▶ **REQUIRED WORK**:
Look through the data below for the line with "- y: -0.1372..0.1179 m", and transcribe it exactly together with each line after it up to and including the line with "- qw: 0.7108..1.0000". Give nothing else.

▶ **INFORMATION PROVIDED**:
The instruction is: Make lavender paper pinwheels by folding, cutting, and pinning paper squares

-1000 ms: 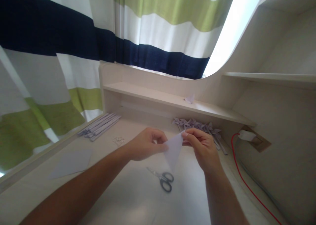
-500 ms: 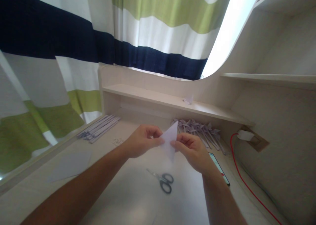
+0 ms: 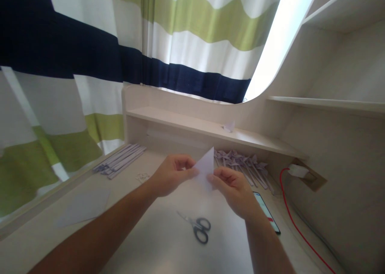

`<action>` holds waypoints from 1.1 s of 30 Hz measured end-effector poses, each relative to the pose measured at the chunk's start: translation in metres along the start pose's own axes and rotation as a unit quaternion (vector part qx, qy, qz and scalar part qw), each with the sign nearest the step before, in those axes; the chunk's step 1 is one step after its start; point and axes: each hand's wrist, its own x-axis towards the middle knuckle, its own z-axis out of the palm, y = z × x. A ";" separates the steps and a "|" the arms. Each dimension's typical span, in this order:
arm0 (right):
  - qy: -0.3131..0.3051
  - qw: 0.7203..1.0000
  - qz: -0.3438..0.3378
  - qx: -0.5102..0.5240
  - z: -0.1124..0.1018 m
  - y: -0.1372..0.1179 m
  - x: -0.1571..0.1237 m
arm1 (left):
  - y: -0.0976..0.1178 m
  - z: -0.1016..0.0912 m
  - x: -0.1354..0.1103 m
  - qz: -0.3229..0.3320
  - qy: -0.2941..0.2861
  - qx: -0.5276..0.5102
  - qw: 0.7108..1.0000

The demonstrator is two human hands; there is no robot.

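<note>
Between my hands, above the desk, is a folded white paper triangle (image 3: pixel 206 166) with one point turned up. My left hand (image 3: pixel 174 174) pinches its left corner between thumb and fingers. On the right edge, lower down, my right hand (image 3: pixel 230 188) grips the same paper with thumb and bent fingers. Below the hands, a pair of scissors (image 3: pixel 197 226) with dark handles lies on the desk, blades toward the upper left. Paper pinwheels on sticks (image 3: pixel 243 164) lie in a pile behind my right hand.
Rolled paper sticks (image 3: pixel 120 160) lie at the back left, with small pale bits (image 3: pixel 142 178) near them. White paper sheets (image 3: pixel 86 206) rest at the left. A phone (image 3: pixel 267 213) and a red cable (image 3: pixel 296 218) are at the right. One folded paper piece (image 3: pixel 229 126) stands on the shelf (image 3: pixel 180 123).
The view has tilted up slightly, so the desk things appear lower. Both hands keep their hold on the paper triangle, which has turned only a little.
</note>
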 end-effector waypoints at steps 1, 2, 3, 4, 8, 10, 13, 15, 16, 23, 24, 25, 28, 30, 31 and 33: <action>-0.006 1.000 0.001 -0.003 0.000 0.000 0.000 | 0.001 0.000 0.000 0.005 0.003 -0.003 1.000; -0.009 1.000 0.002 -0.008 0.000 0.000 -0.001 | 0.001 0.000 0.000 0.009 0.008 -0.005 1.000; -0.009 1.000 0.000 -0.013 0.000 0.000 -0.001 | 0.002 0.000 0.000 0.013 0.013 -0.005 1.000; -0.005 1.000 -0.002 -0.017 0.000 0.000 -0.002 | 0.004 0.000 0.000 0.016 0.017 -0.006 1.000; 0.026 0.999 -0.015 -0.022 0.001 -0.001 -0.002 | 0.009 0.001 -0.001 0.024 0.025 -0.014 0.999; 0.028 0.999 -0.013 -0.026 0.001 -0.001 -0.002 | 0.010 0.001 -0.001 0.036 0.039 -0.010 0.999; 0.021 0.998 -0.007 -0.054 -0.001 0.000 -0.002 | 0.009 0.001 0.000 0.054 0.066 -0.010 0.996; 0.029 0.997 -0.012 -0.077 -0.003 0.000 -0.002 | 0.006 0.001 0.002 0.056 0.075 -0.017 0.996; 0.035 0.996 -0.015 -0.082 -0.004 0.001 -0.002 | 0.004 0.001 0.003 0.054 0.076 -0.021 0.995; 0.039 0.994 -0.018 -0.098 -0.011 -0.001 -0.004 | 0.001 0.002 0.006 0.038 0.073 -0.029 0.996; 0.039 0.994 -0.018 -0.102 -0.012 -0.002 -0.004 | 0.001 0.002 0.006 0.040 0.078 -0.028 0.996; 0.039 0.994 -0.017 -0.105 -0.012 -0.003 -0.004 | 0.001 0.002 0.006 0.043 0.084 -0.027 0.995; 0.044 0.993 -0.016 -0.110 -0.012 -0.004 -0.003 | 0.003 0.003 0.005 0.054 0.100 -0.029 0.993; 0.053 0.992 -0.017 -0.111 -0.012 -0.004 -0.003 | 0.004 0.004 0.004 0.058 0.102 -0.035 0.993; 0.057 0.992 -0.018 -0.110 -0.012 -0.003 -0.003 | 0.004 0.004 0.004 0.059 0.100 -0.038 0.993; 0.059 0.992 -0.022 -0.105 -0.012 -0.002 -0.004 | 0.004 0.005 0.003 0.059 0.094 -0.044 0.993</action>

▶ **WRITTEN REPLY**:
  - y: -0.1372..0.1179 m
  - x: -0.1571..0.1237 m
arm1 (left):
  - y: -0.0976..0.1178 m
  - z: -0.1016..0.0912 m
  - x: -0.1354..0.1103 m
  - qz: -0.3229..0.3320
  - qy: -0.2941..0.2861
  - qx: -0.5276..0.5102
  - qw: 0.7108..1.0000

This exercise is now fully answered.